Со страшным недоумением смотрел я на то, как люди спорили о том, нравственны ли мои драмы или безнравственны, мне приходилось только снисходительно улыбаться, слушая такую сатурналию глупости и злостности господ критиков. Ведь я ничего не хотел, как только простой и сам по себе ничего не значащий факт сделать чувственным фактом души каждого человека; будет ли этот факт любовью, преступлением, ненавистью, ревностью, борьбою за владычество над всем миром, до этого мне не было никакого дела. Меня интересует только интенсивность и сила чувства; вопрос о том, в какой форме оно проявляется, моральна ли эта форма или нет, развивает ли она общество, или наоборот, вредит ему, — я оставляю открытым для наших «почтенных» критиков. Меня как артиста интересует только душа человека, а каковы ее проявления в моральном смысле — не мое дело.
— Эротомания, эротомания! — вот боевой клич критики.
All right![33]
Я горжусь тем, что чувство, осмеянное и банализированное, — чувство, которое выжимает слезы из глаз, заставляет человека скрежетать зубами в отчаянии, чувство, которое в литературе называется любовью, я представил в метафизическом свете.
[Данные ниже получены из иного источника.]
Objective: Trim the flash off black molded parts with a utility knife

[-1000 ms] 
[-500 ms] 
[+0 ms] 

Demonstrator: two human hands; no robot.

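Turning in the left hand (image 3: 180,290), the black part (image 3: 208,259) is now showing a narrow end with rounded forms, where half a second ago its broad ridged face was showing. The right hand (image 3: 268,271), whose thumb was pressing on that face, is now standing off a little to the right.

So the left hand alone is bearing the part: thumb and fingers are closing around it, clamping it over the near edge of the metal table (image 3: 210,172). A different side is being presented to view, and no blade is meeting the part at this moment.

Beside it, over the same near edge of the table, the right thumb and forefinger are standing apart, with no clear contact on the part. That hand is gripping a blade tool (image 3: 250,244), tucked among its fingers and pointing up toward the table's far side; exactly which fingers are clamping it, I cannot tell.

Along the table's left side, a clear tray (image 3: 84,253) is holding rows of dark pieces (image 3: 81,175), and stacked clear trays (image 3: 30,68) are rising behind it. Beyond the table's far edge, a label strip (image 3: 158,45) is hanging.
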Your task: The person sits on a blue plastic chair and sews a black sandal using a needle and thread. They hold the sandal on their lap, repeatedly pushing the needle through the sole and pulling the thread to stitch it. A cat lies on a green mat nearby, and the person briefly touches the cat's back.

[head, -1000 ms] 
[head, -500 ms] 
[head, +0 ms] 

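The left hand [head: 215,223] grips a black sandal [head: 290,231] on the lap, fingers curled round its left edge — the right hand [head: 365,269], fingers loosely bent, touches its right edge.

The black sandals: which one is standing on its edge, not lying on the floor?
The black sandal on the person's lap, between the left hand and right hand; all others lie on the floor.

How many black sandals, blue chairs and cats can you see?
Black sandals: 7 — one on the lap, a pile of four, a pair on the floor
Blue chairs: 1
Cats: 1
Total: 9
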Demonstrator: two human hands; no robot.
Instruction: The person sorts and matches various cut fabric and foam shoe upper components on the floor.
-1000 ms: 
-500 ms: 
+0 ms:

За половым влечением самца к самке я дал страшную трагедию человека, созданного к тому, чтобы вечно рождать новые жизни, — зачем, к чему?
Я горжусь тем, что за объятиями влюбленных, в любовном сплетении их взглядов я искал тот предвечный ил бытия, старался взглянуть в то таинственное mare tenebrarum[34], отражаясь в котором, наши впечатления, неуловимые для чувств, заполняют всю его безбрежность, — одним словом, видя какой-нибудь отдельный факт любви, старался найти его синтетическое значение во всем бытии.
Этой гордостью объясняется то снисходительное презрение, с которым я позволял критике забрасывать меня самой отвратительной грязью.
Не знаю, удалось ли мне сделать то, о чем я мечтал, — я знаю только, что употребил все свои силы и весь свой ум на то, чтобы хоть немного приподнять завесу, за которой скрывается сущность жизни. И когда я творил, то, конечно, не думал над тем, в какие руки попадут мои книги.